§ ASSIGNMENT
Pictures stay out of the copy. Retype exactly the lines below from the one with "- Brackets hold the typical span" through the one with "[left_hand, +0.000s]".

§ DATA EXCERPT
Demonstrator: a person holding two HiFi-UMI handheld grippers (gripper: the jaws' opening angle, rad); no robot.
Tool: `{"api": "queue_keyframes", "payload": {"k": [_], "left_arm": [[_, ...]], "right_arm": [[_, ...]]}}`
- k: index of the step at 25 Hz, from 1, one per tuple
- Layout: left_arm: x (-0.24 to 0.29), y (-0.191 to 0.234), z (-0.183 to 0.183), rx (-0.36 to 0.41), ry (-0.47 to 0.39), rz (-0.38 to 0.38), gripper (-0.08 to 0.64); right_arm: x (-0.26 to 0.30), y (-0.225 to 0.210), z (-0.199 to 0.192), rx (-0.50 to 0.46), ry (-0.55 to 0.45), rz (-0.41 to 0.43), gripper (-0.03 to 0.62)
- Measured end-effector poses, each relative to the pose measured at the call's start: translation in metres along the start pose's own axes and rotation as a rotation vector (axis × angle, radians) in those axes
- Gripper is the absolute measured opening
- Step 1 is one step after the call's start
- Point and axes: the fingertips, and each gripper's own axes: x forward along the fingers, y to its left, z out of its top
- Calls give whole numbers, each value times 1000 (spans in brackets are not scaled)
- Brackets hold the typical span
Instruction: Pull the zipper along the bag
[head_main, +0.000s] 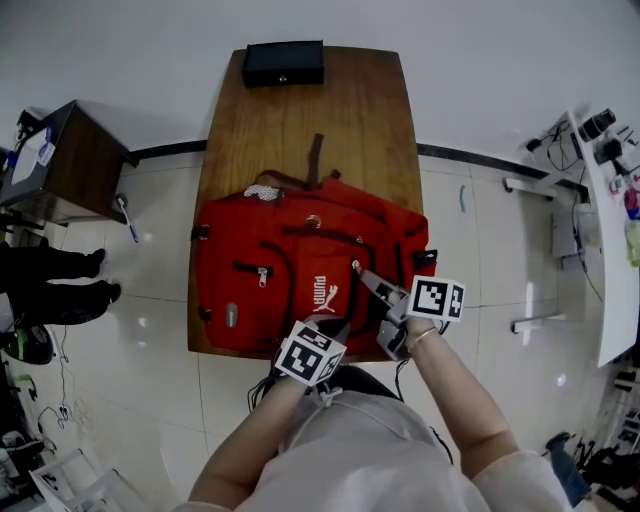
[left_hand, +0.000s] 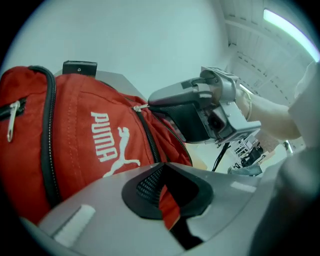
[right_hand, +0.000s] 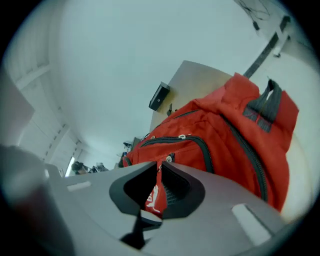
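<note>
**Grip status at near edge**
Red bag (head_main: 300, 270) lies across tabletop's (head_main: 300, 110) near edge. L gripper (left_hand: 167, 200) clamped on bag fabric. R gripper (right_hand: 159, 172) jaws slightly apart, red zip tab (right_hand: 155, 197) btwn them, unpinched.

1. Bag (head_main: 300, 270): red woven cloth, matt, lightly creased; stitching is seen along the seams.
2. Zip pull (left_hand: 11, 120): silver metal, shiny. Zip tape (left_hand: 48, 135): black, matt.
3. Surface (head_main: 300, 120): brown wood, smooth, grain is seen, low sheen.
4. Black box (head_main: 284, 63): matt finish; material can't be told.
5. Floor (head_main: 480, 280): pale tiles, glossy, light is reflected.
6. Left gripper (left_hand: 167, 197) & right gripper (right_hand: 159, 190): grey plastic, matt, smooth; inner pads (left_hand: 147, 184) black w/ ribbed texture.
</note>
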Motion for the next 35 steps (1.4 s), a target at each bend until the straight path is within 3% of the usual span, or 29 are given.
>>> {"api": "queue_keyframes", "payload": {"k": [2, 5, 8, 11, 15, 18, 25, 28, 35], "left_arm": [[-8, -5, 9, 20, -33, 13, 6], [-31, -16, 38, 43, -178, 46, 6], [-62, -28, 68, 84, -352, 103, 6], [-91, -44, 80, 120, -463, 163, 6], [-138, -63, 90, 108, -631, 222, 6], [-167, -76, 87, 110, -728, 260, 6], [-200, -113, 42, 186, -774, 255, 6], [-213, -123, 6, 187, -772, 240, 6], [-286, -143, -98, 214, -788, 231, 6]], "right_arm": [[-13, 1, -2, -120, -4, -63, 5], [-39, 17, -3, -290, -48, -97, 5], [-65, 42, -4, -442, -110, -75, 5], [-93, 67, -7, -582, -195, -35, 5], [-123, 105, -24, -770, -283, 28, 6], [-139, 125, -44, -855, -315, 60, 8], [-178, 146, -103, -988, -412, 0, 8], [-186, 155, -141, -1038, -423, -27, 7], [-189, 192, -258, -1050, -452, -46, 8]]}}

§ RESULT BELOW
- Brackets hold the typical span
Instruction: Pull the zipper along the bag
[head_main, +0.000s] 
[left_hand, +0.000s] 

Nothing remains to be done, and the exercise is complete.